« La menace en matière d’espionnage et d’ingérence peut paraître moins mortelle » que celle du terrorisme, mais elle n’en est pas moins « dangereuse pour notre démocratie », a expliqué la directrice générale de la sécurité intérieure Céline Berthon sur Franceinfo le 12 mars.
Interrogées sur les ingérences étrangères, la cheffe de la DGSI indique que ces dernières prennent principalement trois formes : de la déstabilisation « de faible intensité, mais amplifiée par leur médiatisation », des actes de repérage « sur des industries, qui contribuent par exemple à l’effort de guerre » vis-à-vis de l’Ukraine, et des tentatives de pression sur des opposants réfugiés présents sur notre territoire.

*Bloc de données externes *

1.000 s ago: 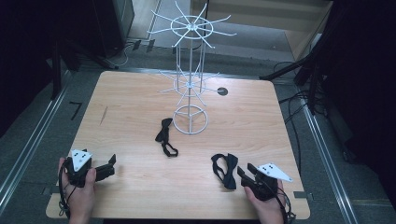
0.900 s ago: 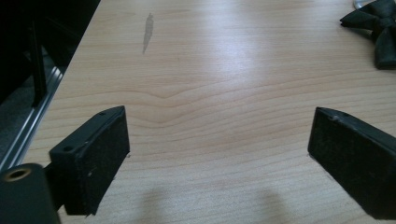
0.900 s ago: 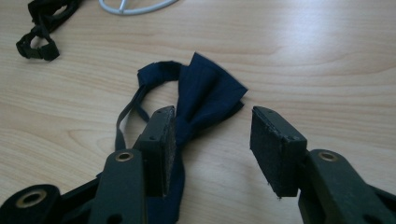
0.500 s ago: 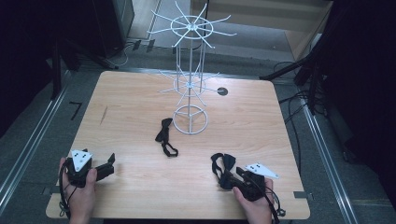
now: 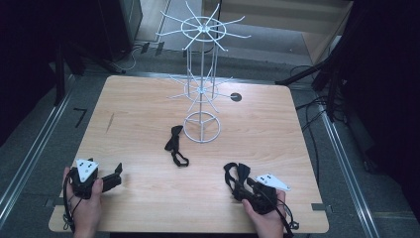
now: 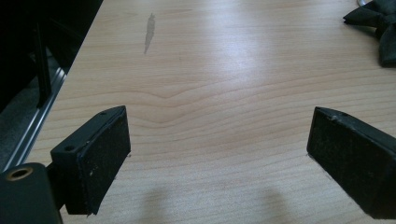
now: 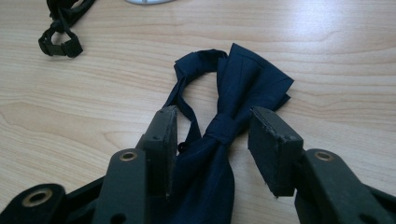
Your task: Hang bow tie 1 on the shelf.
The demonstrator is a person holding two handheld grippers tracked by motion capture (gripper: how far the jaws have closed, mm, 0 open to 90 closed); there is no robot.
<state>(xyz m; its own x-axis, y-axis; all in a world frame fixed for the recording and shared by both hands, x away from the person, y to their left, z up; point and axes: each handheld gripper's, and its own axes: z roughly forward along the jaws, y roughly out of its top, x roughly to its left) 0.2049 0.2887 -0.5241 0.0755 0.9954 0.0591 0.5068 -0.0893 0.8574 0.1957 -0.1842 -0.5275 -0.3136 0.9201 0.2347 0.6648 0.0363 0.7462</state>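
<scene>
Left gripper (image 5: 115,177) at lower left of the high view, gripped by a hand (image 5: 84,208), jaws spread wide over bare desk (image 5: 143,129), nothing between them. Black bow tie (image 5: 174,144) near frame centre, just left of the white wire rack (image 5: 201,89) and its ring base. Small dark disc (image 5: 236,97) right of the rack, on the desk. Navy bow tie (image 7: 233,116) lower right of centre in the high view, flat on the wood, strap looped beside it. Right gripper (image 7: 212,135) at lower right, jaws half parted, straddled the tie's knot; pads apart from the cloth, not pressed on it.
</scene>
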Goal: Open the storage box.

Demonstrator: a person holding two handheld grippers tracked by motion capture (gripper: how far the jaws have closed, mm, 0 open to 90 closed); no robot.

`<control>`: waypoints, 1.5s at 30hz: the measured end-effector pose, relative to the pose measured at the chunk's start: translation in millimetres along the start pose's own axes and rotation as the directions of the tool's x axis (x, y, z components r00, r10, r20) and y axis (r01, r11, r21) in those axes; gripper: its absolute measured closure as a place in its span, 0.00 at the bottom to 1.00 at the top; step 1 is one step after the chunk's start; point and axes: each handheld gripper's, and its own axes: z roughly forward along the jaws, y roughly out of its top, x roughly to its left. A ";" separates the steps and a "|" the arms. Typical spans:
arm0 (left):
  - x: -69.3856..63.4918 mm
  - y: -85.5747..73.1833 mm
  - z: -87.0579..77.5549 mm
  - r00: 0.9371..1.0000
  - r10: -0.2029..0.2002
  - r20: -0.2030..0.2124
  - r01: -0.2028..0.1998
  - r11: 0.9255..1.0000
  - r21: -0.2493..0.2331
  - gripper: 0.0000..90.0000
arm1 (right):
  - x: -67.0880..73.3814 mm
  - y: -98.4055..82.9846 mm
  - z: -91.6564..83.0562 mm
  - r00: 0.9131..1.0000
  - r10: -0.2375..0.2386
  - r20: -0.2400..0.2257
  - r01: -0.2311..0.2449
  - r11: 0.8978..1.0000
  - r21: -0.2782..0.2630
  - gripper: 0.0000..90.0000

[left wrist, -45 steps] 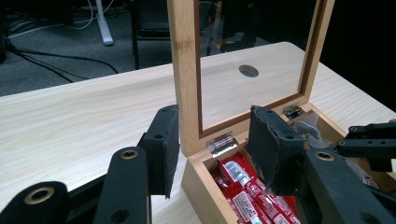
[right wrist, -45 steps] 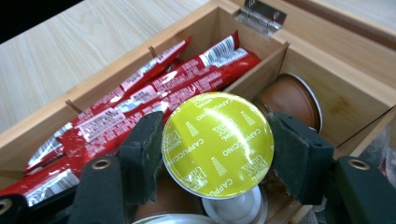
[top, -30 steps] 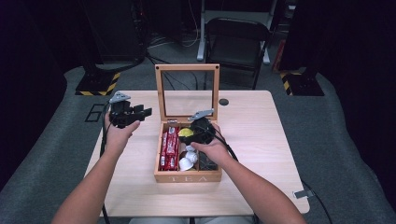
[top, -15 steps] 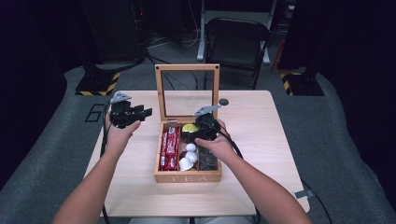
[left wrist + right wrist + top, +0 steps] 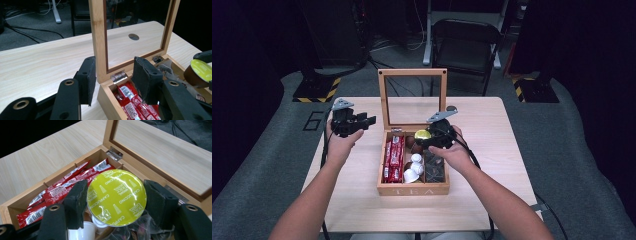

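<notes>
The right hand-held gripper (image 5: pixel 115 202) pinches a yellow-lidded capsule (image 5: pixel 116 197) above the wooden tea box (image 5: pixel 413 189), seemingly mid-removal, while the left hand-held gripper (image 5: pixel 113 80) waits spread; next likely needs a bare tabletop (image 5: pixel 492 130) spot.

1. My left gripper (image 5: pixel 113 80) hangs with its fingers (image 5: pixel 88 78) apart, nothing between them but the near corner of the box (image 5: pixel 107 96).
2. The lid (image 5: pixel 98 37) stands upright, its wooden post rising between my two fingers, glass pane to the right.
3. Red packets (image 5: pixel 131 101) lie in the nearest compartment, just below the hinge (image 5: pixel 118 75).
4. At far right I see a capsule (image 5: pixel 198 72) with a yellow-green top held above the box.
5. The worktop (image 5: pixel 45 60) is pale wood, with a round hole (image 5: pixel 133 37) seen through the pane.
</notes>
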 end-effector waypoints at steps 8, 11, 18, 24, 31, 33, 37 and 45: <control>0.5 0.0 -0.2 1.000 -0.002 -0.002 0.002 1.000 0.001 0.59 | -11.1 -4.3 -10.9 1.000 0.012 0.029 -0.012 1.000 -0.008 0.42; 1.2 0.2 -1.4 1.000 -0.001 -0.004 0.001 1.000 0.000 0.59 | -17.1 -6.2 -17.0 0.999 0.021 0.046 -0.021 1.000 -0.015 0.42; 2.3 0.2 -2.0 1.000 -0.002 -0.005 0.002 1.000 0.000 0.59 | -27.1 -11.5 -25.0 0.997 0.043 0.070 -0.041 0.999 -0.023 0.42; 2.9 -0.1 -2.8 1.000 -0.003 -0.007 0.003 1.000 0.000 0.59 | -36.0 -16.2 -31.3 0.994 0.052 0.092 -0.050 0.998 -0.027 0.42; 3.5 -1.5 -3.7 1.000 -0.005 -0.009 0.005 1.000 -0.001 0.59 | -45.9 -22.8 -41.5 0.990 0.076 0.116 -0.071 0.997 -0.042 0.42; 4.0 -2.7 -3.6 1.000 -0.004 -0.010 0.004 1.000 -0.001 0.59 | -50.4 -27.2 -45.9 0.989 0.085 0.123 -0.080 0.996 -0.046 0.42; 4.7 -3.3 -4.0 1.000 -0.007 -0.011 0.007 1.000 0.000 0.59 | -54.9 -33.0 -49.4 0.985 0.100 0.138 -0.094 0.994 -0.048 0.42; 5.3 -3.1 -5.3 1.000 -0.004 -0.012 0.004 1.000 0.000 0.59 | -61.9 -40.6 -54.1 0.981 0.113 0.157 -0.105 0.993 -0.056 0.42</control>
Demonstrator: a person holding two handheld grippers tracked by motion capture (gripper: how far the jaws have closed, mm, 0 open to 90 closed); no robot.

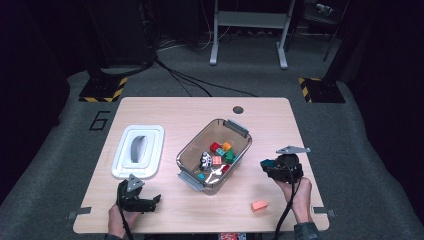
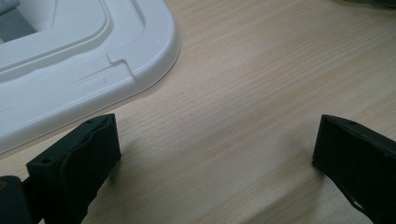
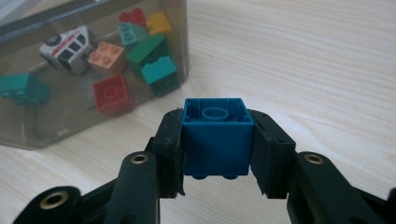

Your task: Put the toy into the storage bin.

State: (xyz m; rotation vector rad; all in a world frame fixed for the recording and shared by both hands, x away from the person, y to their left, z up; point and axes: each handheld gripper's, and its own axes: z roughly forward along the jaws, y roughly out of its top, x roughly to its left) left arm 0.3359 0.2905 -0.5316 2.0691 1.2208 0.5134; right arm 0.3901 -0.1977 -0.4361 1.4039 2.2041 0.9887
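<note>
Beside the table [image 1: 150, 112], floor marking reads "6" [image 1: 100, 120].

Left gripper [image 2: 215, 154] sits low over the wooden table [image 2: 261, 74], jaws wide apart w/ nothing between them, just bare wood grain. One black jaw rises at bottom left, the other at bottom right; both cast soft shadows on the wood. White plastic lid [image 2: 88, 60] lies flat on the table, its rounded corner pointing toward the gap between the jaws. Jaw nearest the lid stands just beside the lid's edge; can't tell if it touches. Other jaw is well apart from the lid. Lid has raised ridges and a grey inset [image 2: 14, 23] near its middle.
</note>
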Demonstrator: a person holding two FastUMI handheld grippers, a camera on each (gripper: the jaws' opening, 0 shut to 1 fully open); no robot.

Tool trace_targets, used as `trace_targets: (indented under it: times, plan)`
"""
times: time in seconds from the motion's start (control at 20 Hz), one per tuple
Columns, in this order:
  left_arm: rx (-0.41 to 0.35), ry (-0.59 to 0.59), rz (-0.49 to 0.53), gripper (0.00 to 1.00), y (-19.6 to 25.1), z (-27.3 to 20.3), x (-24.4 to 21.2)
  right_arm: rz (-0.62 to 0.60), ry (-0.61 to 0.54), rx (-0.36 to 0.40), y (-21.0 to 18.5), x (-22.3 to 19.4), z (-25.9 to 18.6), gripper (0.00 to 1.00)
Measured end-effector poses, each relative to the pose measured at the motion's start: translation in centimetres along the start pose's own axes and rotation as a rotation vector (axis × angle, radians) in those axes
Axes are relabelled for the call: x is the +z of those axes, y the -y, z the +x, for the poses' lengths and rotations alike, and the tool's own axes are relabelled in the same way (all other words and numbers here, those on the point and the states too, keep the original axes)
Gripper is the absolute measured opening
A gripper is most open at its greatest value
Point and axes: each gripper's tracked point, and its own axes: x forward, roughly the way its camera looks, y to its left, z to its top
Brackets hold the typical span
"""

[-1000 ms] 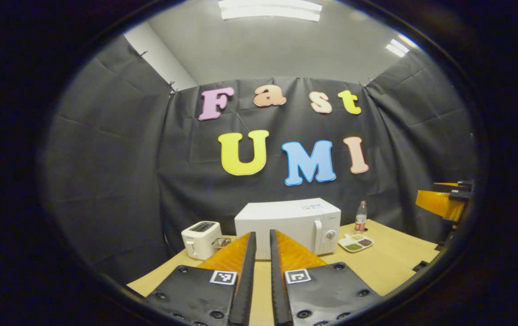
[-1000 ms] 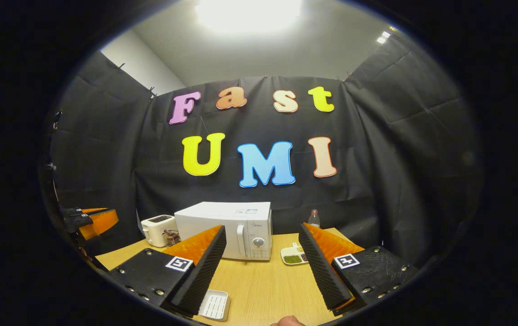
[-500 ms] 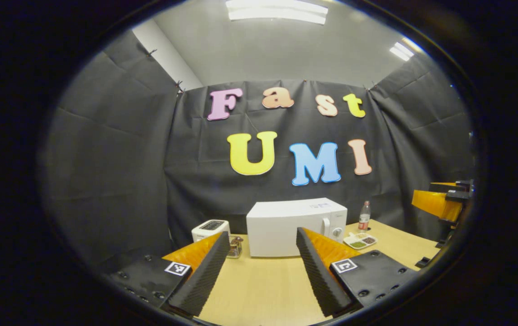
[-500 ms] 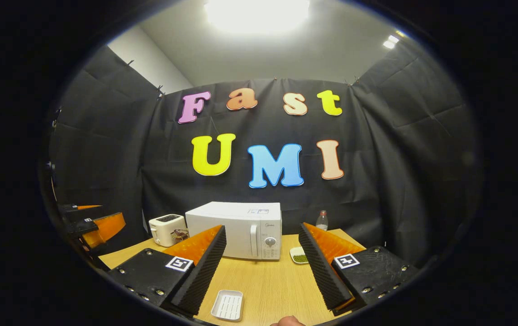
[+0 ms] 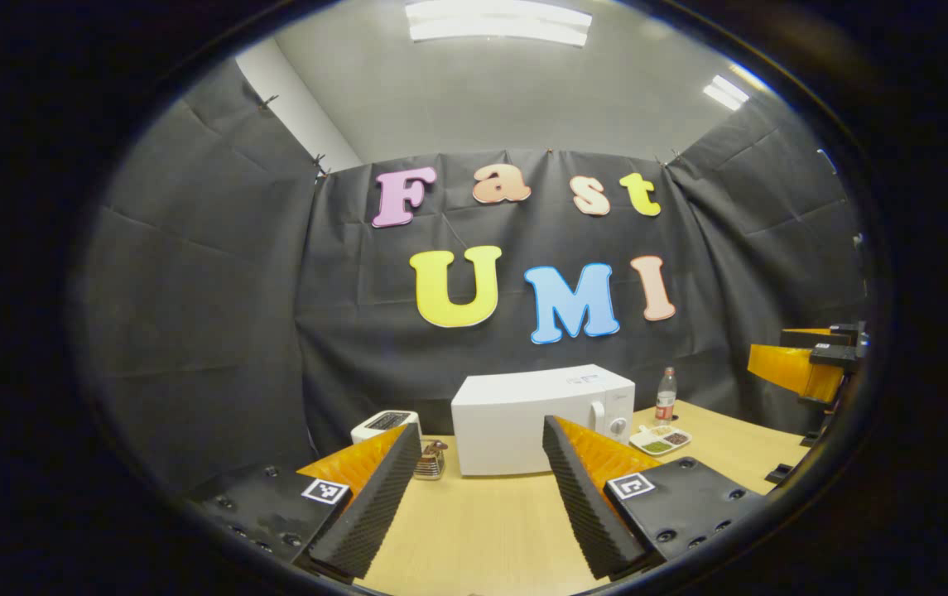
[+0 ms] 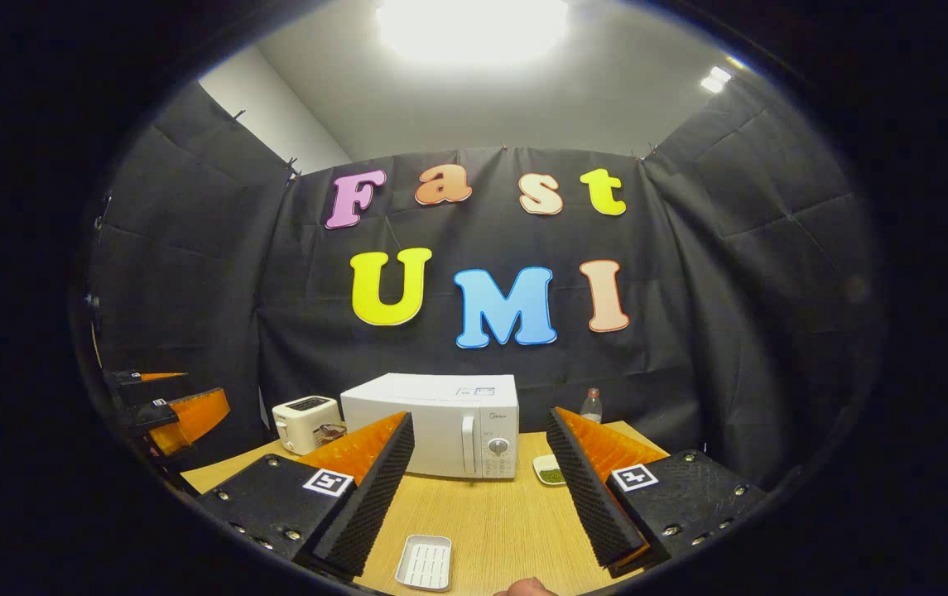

Quant à leurs auteurs, ils ont dans certains cas été identifiés comme liés à la Russie, par exemple dans l’affaire des pochoirs d’étoiles de David, taguées sur les murs de Paris, « pris en photo et amplifiés artificiellement sur les réseaux sociaux pour faire monter le débat et opposer en France des idées politiques, fracturer la population française » juste après l’attaque d’Israël par le Hamas, ou encore dans celle des punaises de lit.
Cela dit, ces actions peuvent « valoir aussi pour d’autre pays », déclare la dirigeante – une enquête de l’Œil du 20 h revenait par exemple début mars sur les tentatives de l’Algérie de faire taire des opposants présents en France. Céline Berthon précise que les relations sécuritaires entre la France et l’Algérie sont « réduites à leur plus simple expression ».

Sur la question des manipulations en ligne, Céline Berthon insiste : si les réseaux sociaux sont la principale source d’information de beaucoup de personnes, leurs algorithmes peuvent être manipulés par leurs propriétaires, « ce qui est très visible sur X », quand Elon Musk « fait en sorte que ses tweets soient visibles par le monde entier ». Moins visible, mais tout aussi pernicieux : « On a aussi des manipulations par des utilisateurs, qui connaissent les algorithmes, qui savent les utiliser, et font artificiellement naître des sujets. »
Interrogée sur la probabilité de voir se dérouler en France le même scénario que celui constaté en Roumanie, où le candidat d’extrême-droite a surgi en tête du premier tour des élections présidentielles à la surprise générale, Céline Berthon répond : « Le scénario de manipulation de l’information sur les réseaux sociaux, par amplification, via algorithmes, évidemment qu’il est possible », même si elle espère que le système politique français soit « plus établi », donc mieux à même de résister.
En termes de lutte anti-terroriste, la directrice de la DGSI souligne que le « défi majeur » consiste à enrayer les radicalisations en ligne – en droite ligne de la sonnette d’alarme tirée il y a quelques mois par Europol et les services anti-terroristes anglo-saxons.